Şiire Sadrı Açmak
Gerçeği yazarak yarattığı acının, sarsıntının tesirini azaltmak isteriz, belki. Gönlümüze ulaşan sesi, yazı yolu ile duyurmak, gönüllere ulaştırmak isteriz. Fakat yazdıkça hasarın büyüklüğünün farkına varabiliriz. Sağalmak için çıktığımız yolda artan bir acı ile ilerleyebiliriz. Bu hâlin izahı, gördüklerimiz, duyduklarımız, okuduklarımız/bize gösterilenler, duyurulanlar, okutulanlar ile nasıl ilişkilendiğimizde saklı. Diğer bir ifade ile insan; ne ile, kiminle, nasıl ünsiyet ettiğinde saklı.
İrdelediğimiz şeyin ağırlığı altında kalmak, taşıdığımız yükün farkında olmadığımızın farkına varmaktır, esasen. Birikenin, geçiştirdiklerimizden müteşekkil bir yığın olduğunu fark etmek, buz dağının görünen kısmını gördükten sonraya tekabül ediyor. Yani görüneni bile görememiş iken ötesine geçmekten söz edilebilir mi? Bu geçiştirmeleri sadece “dijital çağ” kavramı ile açıklama niyetinde değiliz. Zira açıklayamayacağımızı düşünüyoruz.

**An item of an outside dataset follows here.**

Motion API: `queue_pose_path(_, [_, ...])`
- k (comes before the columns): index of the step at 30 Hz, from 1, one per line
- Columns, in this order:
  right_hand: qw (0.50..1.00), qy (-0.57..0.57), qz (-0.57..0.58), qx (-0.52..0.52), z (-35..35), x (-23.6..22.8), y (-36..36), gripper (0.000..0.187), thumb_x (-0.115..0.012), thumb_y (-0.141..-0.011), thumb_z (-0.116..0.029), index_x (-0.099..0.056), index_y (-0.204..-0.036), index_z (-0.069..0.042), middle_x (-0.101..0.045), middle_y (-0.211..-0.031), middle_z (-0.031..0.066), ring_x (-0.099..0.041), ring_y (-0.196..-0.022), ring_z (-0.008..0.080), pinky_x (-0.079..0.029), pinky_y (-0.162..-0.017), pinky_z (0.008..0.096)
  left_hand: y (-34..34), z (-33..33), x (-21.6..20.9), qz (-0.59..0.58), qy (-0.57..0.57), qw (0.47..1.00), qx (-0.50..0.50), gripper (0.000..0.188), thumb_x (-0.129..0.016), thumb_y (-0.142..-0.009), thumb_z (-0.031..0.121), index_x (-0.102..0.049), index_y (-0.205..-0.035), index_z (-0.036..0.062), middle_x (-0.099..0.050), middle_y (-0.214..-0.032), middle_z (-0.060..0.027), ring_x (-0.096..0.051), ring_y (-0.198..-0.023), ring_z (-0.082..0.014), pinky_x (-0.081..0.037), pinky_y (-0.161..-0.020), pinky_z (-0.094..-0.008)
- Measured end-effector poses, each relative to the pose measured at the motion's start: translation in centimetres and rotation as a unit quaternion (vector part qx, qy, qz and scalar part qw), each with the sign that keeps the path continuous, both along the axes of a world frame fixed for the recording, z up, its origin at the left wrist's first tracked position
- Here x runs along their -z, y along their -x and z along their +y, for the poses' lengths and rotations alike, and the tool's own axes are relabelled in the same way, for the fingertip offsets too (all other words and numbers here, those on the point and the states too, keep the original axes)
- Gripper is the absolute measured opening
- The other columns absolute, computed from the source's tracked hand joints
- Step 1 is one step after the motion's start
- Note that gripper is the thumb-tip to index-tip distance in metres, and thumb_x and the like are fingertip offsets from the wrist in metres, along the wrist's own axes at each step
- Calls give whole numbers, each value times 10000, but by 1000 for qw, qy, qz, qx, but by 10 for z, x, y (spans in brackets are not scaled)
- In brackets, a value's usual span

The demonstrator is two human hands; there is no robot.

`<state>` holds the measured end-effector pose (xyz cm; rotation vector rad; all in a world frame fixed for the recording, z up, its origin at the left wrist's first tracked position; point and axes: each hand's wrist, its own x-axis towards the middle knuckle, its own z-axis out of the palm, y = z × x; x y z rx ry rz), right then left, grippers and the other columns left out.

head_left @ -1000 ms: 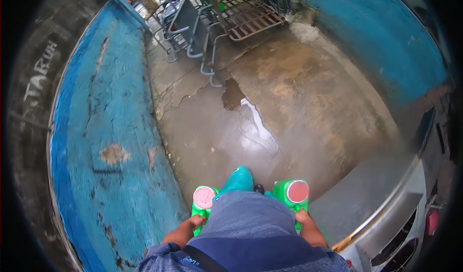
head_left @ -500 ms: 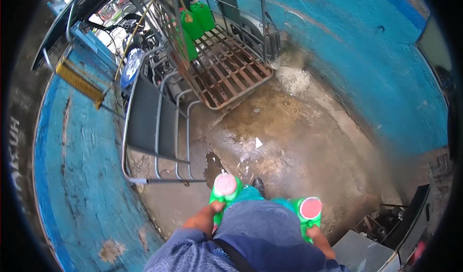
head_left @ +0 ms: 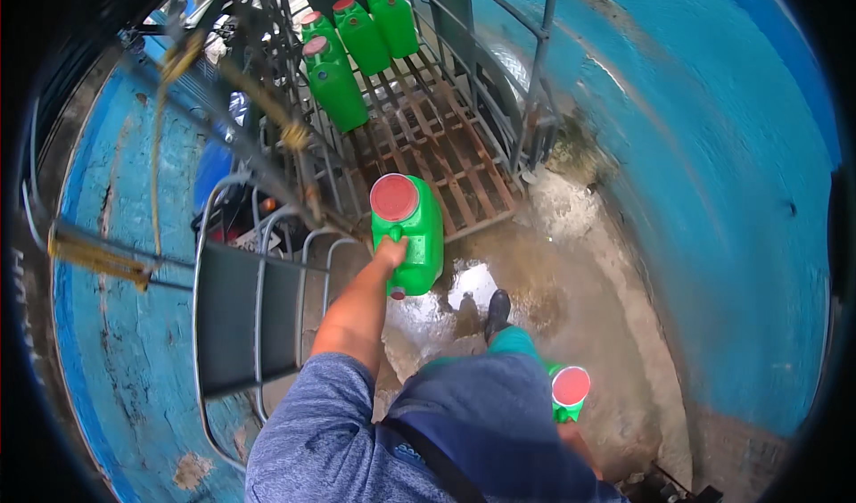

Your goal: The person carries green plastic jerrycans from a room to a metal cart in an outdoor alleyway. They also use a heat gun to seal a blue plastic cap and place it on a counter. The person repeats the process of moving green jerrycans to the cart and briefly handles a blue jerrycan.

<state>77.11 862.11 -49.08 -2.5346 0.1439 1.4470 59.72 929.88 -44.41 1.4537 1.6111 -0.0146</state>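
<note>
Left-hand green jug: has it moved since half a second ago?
Yes. The left hand has swung its green jug forward from beside the body, toward the metal cage floor.

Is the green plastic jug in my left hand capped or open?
Capped: the green plastic jug held out by the left hand has a round red cap covering its mouth.

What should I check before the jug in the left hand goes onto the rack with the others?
1. Left hand grips the raised green jug by its handle: ok.
2. Red cap seated on that jug: ok.
3. Free slats on the wooden pallet in front of the four stored jugs: ok.
4. Metal cage frame open on the near side: ok.
5. Floor dry underfoot: not ok, wet and shiny.
6. Right hand's grip on the second jug: cannot tell, hand hidden behind the body.
</note>
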Motion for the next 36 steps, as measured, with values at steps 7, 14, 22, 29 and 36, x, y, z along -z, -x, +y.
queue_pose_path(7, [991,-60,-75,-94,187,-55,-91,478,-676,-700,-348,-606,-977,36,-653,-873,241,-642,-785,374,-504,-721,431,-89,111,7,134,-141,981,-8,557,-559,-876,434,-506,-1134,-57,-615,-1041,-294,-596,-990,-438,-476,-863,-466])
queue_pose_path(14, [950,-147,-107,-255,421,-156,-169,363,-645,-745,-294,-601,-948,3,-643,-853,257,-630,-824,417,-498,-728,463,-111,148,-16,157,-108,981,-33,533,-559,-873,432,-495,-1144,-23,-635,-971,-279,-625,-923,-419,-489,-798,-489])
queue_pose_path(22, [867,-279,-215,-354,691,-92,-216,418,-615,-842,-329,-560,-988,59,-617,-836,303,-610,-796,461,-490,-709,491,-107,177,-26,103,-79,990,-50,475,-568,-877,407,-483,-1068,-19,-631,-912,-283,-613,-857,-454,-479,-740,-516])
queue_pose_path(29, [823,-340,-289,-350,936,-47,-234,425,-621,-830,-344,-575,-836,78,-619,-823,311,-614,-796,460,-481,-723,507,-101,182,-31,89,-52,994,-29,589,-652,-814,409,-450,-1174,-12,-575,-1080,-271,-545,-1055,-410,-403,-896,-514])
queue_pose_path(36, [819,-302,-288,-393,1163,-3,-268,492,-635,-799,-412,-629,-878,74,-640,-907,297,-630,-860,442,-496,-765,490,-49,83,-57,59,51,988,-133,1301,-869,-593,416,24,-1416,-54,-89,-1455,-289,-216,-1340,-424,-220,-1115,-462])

Hükümlerin, hakikat ile örtüşüp örtüşmemesi hazza teslim olmuş insanı ilgilendirmiyor. Dijital dünyanın bu konfor alanını besleyen, genişleten bir tarafı elbette var. Fakat insan, bu besleme ve genişlemeye ket vurabilecek iradeyi kaybetmiş/kaybetmeye yüz tutmuş görünüyor. Hakikatin sesini duymak istemiyoruz. Çünkü kulaklarımızı tırmalıyor. Dahası kayıpla yüzleşmek istemiyoruz. Rahatsızlığımızı giderecek iradenin kaybı ile… İç dünyamızı, ruh hâllerimizi zapturapt altına almak için sürekli dönüşen bir yapının karşısında her geçen gün sınırlarımızın biraz daha ihlal edilmesine rıza gösteriyoruz. Bu dönüşen yapı ile birlikte gerçeğin çarpıtılmasına da.

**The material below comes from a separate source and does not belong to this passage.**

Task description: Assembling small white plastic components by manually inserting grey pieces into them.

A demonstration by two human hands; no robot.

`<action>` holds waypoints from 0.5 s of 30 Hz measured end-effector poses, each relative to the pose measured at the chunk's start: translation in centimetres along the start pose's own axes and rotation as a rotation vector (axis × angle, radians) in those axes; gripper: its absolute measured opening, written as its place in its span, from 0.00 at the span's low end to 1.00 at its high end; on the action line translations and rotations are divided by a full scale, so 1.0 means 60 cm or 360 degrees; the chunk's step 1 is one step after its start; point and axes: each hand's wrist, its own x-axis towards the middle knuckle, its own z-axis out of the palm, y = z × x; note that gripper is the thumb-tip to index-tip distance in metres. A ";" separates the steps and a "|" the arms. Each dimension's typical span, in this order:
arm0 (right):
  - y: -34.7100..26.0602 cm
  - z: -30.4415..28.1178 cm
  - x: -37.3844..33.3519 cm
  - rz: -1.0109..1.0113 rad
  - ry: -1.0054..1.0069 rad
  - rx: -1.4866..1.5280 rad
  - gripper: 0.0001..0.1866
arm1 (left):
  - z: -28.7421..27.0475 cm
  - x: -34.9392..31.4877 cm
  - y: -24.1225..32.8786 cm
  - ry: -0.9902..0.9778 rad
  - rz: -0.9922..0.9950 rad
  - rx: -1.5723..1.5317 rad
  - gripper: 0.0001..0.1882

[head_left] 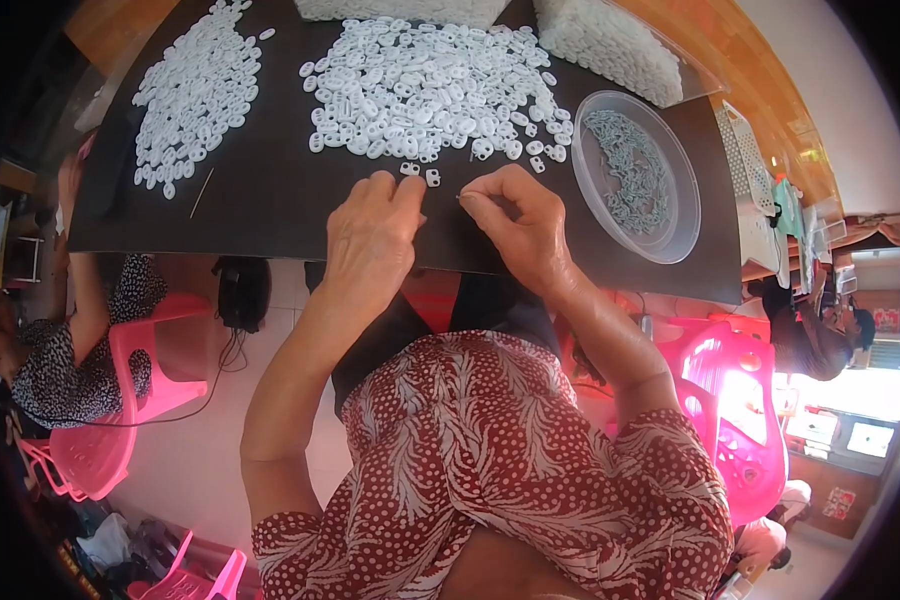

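My left hand (372, 228) is closed over the near part of the dark table, its fingers curled down. Its fingertips are hidden, so what they hold, if anything, does not show. My right hand (522, 222) pinches thumb and forefinger together just to the right; something tiny at the tips is too small to name. Just beyond the left fingers lie two small white plastic pieces with holes (432, 178). Past both hands spreads a large pile of white oval two-holed plastic pieces (425, 85). A round clear tub (682, 222) of tiny grey-blue, spring-like parts stands at the right.
Another heap of white oval pieces (195, 95) covers the table's left side, with a thin stick (202, 193) nearby. Clear bins of white parts (610, 45) stand at the far edge. Pink plastic chairs (90, 440) flank me. A person in patterned clothes (90, 345) sits at left.
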 end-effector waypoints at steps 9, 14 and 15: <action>-0.031 0.014 0.000 0.0188 -0.0152 0.0494 0.05 | -0.036 -0.026 0.015 0.0182 -0.1252 -0.2070 0.06; -0.052 0.020 -0.002 0.0184 -0.0266 0.0581 0.04 | -0.036 -0.041 0.030 0.0240 -0.1266 -0.2251 0.06; -0.055 0.022 -0.002 0.0204 -0.0296 0.0614 0.04 | -0.037 -0.043 0.033 0.0247 -0.1266 -0.2289 0.06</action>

Geçiştirmenin birikime neden olduğunu söylemiş idik. Yaşanmamışın, hakkı verilmemişin birikmesinden bahsediyoruz. Sürekli ikameler ile telafi edilmeye çalışılanın birikimi. Aslında buna kapatılamayan boşluğa yapılan birikim diyebiliriz. Hep yanlış parça ile kapatılmaya çalışılan boşluğun yaması. Bu beyhude çaba, hakikat ile aramızdaki boşluğu/mesafeyi kapatmaya engel oluyor. Engeli aşamayan insan, kendine doğru gelen hücuma da engel olamıyor. Mukavemet gücü elinden alınmışın çaresizliğini düşünmeye başladığımızda hakikate yaklaşıyoruz.

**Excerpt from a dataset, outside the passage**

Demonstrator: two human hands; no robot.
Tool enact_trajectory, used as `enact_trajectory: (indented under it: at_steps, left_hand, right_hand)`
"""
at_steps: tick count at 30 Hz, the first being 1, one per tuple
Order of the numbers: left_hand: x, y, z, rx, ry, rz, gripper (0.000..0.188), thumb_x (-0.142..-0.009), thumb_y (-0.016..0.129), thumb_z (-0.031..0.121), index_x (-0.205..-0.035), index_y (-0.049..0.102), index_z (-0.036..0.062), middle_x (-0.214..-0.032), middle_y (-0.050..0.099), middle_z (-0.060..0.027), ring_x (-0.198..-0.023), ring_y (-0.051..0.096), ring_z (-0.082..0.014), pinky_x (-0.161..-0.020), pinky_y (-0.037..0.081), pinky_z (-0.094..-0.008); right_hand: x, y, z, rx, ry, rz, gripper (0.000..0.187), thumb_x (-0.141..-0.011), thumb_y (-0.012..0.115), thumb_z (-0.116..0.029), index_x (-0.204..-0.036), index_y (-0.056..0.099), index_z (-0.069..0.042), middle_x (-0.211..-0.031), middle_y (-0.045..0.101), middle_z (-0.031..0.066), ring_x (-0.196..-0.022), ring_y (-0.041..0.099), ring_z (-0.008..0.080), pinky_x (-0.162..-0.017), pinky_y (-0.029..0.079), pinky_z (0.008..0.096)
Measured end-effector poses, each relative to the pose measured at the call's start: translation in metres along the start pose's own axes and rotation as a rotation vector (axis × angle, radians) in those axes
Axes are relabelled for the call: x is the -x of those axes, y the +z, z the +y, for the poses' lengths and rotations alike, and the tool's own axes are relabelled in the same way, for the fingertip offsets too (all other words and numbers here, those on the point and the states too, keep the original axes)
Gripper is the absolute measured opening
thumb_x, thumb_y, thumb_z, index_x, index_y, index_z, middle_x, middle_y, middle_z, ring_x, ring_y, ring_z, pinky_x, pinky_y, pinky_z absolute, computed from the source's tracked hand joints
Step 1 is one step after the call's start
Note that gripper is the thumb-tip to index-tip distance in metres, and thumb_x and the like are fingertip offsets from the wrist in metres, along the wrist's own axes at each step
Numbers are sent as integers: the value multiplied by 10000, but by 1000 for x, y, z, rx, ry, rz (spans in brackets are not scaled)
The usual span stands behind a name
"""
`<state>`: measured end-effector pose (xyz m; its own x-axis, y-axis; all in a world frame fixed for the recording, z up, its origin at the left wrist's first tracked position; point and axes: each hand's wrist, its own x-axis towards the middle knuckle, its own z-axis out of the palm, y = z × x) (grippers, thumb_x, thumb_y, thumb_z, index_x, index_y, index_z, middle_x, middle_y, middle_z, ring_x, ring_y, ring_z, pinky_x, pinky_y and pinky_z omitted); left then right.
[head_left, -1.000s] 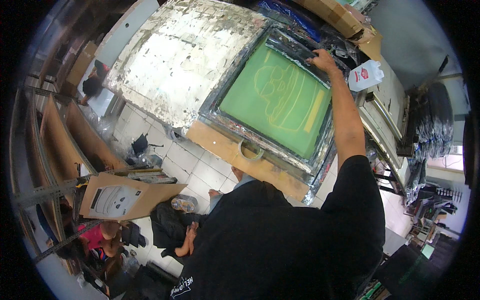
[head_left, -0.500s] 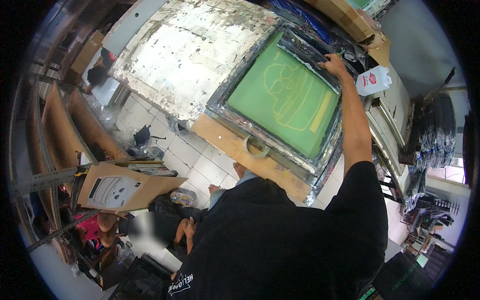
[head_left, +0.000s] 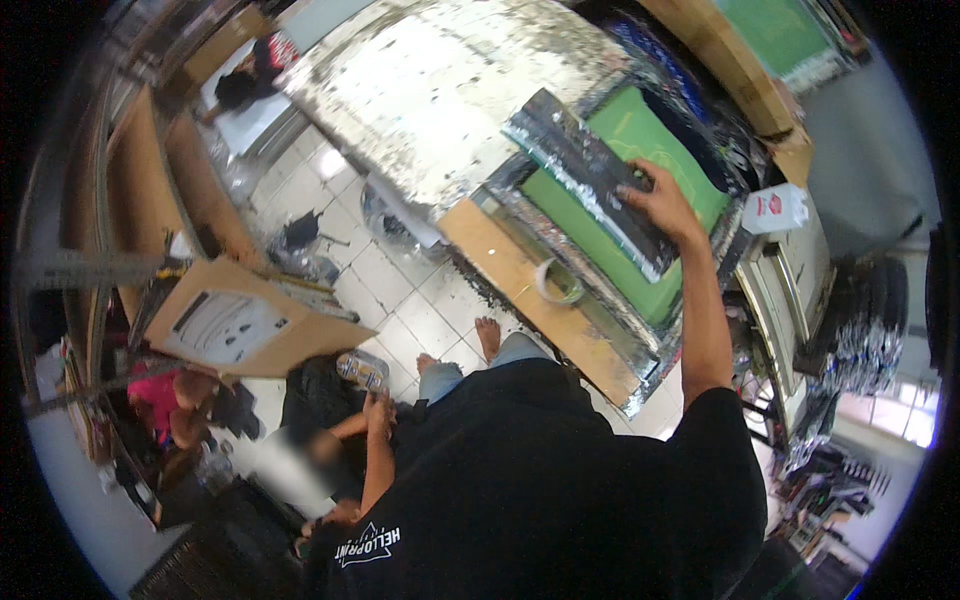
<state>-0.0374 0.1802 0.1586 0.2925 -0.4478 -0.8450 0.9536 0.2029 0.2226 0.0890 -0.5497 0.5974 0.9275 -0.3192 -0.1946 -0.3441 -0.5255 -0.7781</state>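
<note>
A long dark squeegee (head_left: 590,175) lies across a green printing screen (head_left: 640,200) on the counter (head_left: 510,265), gripped by the right hand (head_left: 660,200).
The fingers curl closed over the squeegee's near end; a tape roll (head_left: 558,281) sits nearby; the left hand is out of sight.

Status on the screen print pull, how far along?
Done: green screen sits framed on the wooden table. In hand: right hand grips the dark squeegee lying across the mesh, mid-screen. Left: the near mesh below the blade. Left hand is not in view.
</note>
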Motion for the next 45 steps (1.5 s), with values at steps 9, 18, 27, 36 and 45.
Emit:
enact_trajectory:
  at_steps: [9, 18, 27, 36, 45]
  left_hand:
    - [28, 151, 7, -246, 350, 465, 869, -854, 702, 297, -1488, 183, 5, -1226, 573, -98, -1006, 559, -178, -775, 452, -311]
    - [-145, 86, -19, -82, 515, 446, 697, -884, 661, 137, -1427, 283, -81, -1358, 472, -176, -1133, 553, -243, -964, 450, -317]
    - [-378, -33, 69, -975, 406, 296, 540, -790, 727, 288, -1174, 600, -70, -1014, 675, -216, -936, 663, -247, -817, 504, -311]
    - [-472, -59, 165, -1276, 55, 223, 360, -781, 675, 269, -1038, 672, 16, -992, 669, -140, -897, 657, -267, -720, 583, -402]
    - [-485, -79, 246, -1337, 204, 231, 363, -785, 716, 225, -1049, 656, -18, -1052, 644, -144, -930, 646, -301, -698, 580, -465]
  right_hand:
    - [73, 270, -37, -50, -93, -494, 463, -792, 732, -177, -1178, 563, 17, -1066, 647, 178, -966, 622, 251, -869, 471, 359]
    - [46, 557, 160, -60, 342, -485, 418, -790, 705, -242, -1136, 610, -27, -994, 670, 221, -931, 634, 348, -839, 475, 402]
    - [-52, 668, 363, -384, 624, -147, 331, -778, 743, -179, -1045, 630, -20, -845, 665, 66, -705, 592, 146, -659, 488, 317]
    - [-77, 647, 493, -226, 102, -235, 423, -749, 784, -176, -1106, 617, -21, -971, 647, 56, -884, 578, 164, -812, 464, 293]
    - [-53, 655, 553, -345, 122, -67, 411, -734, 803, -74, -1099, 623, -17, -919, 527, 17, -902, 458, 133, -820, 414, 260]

Bizce mukavemet gücünü elde tutmanın/yeniden kazanmanın yolu, şiire sadrı açmaktan geçiyor. “Şiire sadrı açmak” ne demek? Hakikat ile aramızdaki mesafeyi kapatmaya talip olmaktan bahsediyoruz. Şairin,
Şiir açarsa kendini ölüm sonrasından hayır umanlara açar. (İsmet Özel)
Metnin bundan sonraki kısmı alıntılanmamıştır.